[openbeosstorage] Re: Registrar-Based Notification Mechanism

  • From: Ingo Weinhold <bonefish@xxxxxxxxxxxxxxx>
  • To: openbeosstorage@xxxxxxxxxxxxx
  • Date: Thu, 13 Feb 2003 21:13:52 +0100 (MET)

On Thu, 13 Feb 2003, Axel =?iso-8859-1?q?D=F6rfler ?= wrote:

> Ingo Weinhold <bonefish@xxxxxxxxxxxxxxx> wrote:
>
> > The general idea is to move as much functionality as possible from
> > the
> > kernel to a userland server -- the registrar. The expected positive
> > effects are:
> >
> > * No (flattened) BMessages in the kernel.
> >
> > * Similar performance of the kernel entity causing the notification
> > independent of the number of listeners. Maybe even slightly better
> > performance for no/one listener.
>
> Just keep in mind that having the node monitor mechanism for the kernel
> itself might also be a very nice idea, and that shouldn't be dropped so
> easily. With a kernel delivering all those nice things, why shouldn't
> it be able to benefit itself from these=3F

Yes, I briefly thought about that too, but didn't follow that idea. One of
the problems is, how the kernel entities should be notified.
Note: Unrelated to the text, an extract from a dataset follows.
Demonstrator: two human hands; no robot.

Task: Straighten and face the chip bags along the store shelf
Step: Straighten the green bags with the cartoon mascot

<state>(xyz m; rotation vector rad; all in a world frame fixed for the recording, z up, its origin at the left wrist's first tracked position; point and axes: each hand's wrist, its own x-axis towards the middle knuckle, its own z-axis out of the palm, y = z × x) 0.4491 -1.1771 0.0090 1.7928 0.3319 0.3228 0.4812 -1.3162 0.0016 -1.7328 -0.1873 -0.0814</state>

For userland
application this is trival, since you have messenging, but for the
kernel...?

Discriminating active and passive entities -- i.e. those that run an own
thread (e.g. daemons) and those that don't (e.g. file systems) -- I
could imagine different approaches:

1) Event queues: Each subscriber has a queue the events are pushed into.
An event queue may have a counter semaphore released with each event
pushed into it. So the (active) entity can wait for events.

2) Ports: The event notifications are written to a port. This doesn't work
very well with passive entities, I suspect.

3) A combination of 1) and 2): The subscriber can optionally provide a
port to which only a `there is a new event in the queue' message is
written.

4) Callbacks: The subscribers supply a function to be called when events
occur.

Certainly 4) is the most flexible of the approaches. The others could even
be implemented on top of it without performance issues. Of course, it
could be misused by subscribers by implementing time consuming callback
functions which will hit the performance of the entity issuing the events
-- one would need to be very careful.

BTW, when using callbacks the mechanism for userland notifications could
hook in as just another subscriber (at the cost of one memcpy, I think).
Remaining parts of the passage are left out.